* **Exercise prompt**
Beneath this instruction is a block of data; output from it exactly the lines that run from the one containing "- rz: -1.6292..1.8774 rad" through the one containing "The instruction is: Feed", inclusive.

——

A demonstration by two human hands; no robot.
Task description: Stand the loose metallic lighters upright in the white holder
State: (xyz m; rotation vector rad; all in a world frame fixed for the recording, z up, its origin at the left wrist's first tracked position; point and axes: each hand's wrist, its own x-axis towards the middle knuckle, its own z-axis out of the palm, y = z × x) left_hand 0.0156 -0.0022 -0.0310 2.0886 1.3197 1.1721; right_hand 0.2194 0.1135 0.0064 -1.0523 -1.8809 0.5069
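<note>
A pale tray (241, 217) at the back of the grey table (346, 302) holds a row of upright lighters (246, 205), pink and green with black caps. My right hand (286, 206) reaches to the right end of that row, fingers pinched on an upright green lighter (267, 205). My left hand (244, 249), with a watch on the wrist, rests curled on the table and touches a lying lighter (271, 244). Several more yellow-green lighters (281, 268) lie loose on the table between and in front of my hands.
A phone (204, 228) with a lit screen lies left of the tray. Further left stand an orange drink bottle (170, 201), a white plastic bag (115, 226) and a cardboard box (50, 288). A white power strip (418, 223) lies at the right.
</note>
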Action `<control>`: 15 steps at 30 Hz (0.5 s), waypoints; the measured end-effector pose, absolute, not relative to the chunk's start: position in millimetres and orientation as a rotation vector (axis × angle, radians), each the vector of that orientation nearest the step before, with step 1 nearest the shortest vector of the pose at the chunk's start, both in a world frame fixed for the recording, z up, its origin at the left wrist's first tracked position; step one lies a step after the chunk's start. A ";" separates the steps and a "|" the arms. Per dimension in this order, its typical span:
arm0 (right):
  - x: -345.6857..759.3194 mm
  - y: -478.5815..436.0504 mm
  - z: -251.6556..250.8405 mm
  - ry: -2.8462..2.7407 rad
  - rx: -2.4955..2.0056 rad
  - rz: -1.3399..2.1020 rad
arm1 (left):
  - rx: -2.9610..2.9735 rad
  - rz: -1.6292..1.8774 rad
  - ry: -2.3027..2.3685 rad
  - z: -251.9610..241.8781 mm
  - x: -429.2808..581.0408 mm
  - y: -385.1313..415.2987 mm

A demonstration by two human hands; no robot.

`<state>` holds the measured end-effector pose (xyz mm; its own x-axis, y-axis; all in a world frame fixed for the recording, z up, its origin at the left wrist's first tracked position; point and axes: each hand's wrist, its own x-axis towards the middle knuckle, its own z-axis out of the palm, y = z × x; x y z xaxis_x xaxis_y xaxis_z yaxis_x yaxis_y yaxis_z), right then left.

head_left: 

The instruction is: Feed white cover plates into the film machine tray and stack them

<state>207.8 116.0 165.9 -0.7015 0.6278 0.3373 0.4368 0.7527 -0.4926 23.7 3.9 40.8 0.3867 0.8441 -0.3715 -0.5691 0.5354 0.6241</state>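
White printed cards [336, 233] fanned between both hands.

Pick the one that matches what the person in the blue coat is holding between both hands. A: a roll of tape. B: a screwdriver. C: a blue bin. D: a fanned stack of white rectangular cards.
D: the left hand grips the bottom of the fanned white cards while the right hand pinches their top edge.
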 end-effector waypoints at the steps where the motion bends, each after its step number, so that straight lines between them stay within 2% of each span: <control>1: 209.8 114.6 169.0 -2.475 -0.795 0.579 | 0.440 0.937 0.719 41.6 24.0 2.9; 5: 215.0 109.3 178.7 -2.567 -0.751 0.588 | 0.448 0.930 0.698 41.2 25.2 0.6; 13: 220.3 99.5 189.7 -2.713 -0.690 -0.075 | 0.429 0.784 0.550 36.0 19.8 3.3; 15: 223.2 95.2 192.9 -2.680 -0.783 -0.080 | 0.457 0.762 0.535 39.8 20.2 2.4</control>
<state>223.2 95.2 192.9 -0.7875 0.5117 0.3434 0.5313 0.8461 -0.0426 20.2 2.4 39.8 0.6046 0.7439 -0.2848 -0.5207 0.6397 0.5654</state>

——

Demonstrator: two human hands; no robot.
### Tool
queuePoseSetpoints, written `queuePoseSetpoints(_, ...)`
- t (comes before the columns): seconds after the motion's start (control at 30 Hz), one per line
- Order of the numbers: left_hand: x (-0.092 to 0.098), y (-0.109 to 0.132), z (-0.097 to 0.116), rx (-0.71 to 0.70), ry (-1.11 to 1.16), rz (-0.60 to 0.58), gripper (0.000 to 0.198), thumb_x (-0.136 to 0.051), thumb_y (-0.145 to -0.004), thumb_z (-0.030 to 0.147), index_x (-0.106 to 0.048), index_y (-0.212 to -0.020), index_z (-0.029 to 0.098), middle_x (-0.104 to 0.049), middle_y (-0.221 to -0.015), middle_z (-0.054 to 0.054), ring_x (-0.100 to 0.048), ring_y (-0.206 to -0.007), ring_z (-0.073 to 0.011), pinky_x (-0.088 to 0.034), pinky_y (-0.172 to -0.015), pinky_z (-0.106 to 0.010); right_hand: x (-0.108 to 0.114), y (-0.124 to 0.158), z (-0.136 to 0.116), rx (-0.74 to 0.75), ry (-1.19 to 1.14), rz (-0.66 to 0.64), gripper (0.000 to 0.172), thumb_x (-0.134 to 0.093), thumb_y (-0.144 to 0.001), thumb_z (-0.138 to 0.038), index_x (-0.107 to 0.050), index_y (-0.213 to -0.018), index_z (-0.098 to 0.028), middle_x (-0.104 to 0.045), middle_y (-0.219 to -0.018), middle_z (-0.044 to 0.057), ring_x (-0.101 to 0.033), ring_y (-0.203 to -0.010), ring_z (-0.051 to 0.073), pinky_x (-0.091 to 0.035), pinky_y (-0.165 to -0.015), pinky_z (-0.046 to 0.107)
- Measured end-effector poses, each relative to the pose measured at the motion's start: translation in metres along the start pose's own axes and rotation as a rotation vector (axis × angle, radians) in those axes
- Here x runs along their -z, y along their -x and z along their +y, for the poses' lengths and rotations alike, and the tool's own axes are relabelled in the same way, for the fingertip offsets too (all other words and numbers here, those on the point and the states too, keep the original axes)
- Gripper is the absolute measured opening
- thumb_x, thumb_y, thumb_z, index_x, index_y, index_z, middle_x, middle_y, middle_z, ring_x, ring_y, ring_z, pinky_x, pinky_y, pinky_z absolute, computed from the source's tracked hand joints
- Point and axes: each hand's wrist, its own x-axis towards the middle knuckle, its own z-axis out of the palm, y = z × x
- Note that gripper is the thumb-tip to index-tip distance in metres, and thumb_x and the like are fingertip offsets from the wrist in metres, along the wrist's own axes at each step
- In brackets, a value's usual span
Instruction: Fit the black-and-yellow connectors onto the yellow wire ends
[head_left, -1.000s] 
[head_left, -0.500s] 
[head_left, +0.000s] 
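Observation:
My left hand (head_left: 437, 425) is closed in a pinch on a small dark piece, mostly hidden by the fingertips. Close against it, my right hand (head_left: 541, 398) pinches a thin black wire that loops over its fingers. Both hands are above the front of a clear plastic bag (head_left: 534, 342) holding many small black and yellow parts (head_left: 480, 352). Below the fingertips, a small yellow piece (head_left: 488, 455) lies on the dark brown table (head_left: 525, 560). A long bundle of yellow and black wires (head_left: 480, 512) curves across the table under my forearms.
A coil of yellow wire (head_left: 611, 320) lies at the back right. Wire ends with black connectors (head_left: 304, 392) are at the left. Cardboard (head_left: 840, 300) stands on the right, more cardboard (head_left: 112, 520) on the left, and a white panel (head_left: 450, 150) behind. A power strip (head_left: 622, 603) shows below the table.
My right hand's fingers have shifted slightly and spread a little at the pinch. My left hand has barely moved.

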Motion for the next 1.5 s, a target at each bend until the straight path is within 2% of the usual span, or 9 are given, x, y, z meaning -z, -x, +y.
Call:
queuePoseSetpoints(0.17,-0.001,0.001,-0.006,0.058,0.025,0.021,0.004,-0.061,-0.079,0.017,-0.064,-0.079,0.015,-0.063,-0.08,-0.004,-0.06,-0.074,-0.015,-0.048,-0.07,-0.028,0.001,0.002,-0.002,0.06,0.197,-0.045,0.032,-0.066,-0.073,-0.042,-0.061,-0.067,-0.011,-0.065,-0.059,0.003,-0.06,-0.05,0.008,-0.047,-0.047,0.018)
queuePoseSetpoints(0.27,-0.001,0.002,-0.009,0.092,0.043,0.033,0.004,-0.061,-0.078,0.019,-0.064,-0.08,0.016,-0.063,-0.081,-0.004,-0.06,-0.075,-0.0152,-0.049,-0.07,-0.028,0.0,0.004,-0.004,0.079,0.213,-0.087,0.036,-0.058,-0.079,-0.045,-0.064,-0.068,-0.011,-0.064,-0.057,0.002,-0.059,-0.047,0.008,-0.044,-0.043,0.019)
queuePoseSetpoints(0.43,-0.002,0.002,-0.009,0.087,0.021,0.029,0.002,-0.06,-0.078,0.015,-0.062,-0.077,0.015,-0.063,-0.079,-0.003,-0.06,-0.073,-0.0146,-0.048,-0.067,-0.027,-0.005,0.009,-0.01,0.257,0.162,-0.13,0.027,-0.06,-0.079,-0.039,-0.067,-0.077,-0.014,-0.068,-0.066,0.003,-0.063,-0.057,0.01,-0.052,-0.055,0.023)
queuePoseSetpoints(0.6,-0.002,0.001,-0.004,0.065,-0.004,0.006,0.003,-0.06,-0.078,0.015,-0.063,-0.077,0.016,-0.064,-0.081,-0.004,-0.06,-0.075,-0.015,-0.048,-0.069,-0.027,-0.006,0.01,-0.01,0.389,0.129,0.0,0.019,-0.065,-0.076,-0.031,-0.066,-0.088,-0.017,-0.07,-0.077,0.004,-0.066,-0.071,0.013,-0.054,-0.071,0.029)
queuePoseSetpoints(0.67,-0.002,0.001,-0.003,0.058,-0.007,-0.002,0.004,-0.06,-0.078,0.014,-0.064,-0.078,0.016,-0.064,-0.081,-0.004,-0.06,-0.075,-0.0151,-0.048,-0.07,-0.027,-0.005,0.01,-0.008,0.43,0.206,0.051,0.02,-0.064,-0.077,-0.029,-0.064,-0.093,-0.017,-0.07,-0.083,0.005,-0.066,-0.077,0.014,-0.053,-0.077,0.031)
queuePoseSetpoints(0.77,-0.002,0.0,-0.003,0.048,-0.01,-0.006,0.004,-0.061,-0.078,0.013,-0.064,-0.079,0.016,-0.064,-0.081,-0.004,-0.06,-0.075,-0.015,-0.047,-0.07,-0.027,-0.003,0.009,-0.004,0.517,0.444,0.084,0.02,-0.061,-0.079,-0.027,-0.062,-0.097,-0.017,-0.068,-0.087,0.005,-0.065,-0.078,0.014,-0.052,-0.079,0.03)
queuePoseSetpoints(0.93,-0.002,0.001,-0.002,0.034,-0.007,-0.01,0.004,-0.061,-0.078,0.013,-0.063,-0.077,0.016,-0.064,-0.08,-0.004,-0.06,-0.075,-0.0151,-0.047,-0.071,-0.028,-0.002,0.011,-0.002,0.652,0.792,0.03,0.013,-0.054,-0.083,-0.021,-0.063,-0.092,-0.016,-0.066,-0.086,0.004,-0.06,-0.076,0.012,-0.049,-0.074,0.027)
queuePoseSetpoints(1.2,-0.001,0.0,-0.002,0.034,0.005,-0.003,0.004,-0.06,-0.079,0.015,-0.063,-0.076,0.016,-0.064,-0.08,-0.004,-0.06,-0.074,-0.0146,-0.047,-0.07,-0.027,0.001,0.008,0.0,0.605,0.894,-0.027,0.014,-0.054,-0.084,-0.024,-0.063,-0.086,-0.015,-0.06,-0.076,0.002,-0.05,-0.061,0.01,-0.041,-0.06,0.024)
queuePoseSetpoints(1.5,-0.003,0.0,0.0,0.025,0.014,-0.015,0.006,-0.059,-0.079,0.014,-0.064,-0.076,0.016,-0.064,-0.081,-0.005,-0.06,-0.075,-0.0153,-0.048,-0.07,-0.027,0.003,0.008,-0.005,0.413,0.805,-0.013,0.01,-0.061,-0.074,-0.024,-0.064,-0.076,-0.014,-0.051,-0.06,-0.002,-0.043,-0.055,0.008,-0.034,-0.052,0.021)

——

* **Solution to the problem**
  - rz: -1.6292..1.8774 rad
  - ry: -2.3027..2.3685 rad
  - z: -251.9610..241.8781 mm
  - x: -429.2808..581.0408 mm
  - y: -385.1313..415.2987 mm

A demonstration by two human hands; no robot.

`<state>` holds the measured end-effector pose (xyz mm; its own x-axis, y-axis; all in a world frame fixed for the recording, z up, its origin at the left wrist's first tracked position; point and axes: each hand's wrist, its own x-axis towards the middle knuckle, its own z-axis out of the palm, y = z × x; x y z xaxis_x xaxis_y xaxis_z yaxis_x yaxis_y yaxis_z), right then left.

head_left: 

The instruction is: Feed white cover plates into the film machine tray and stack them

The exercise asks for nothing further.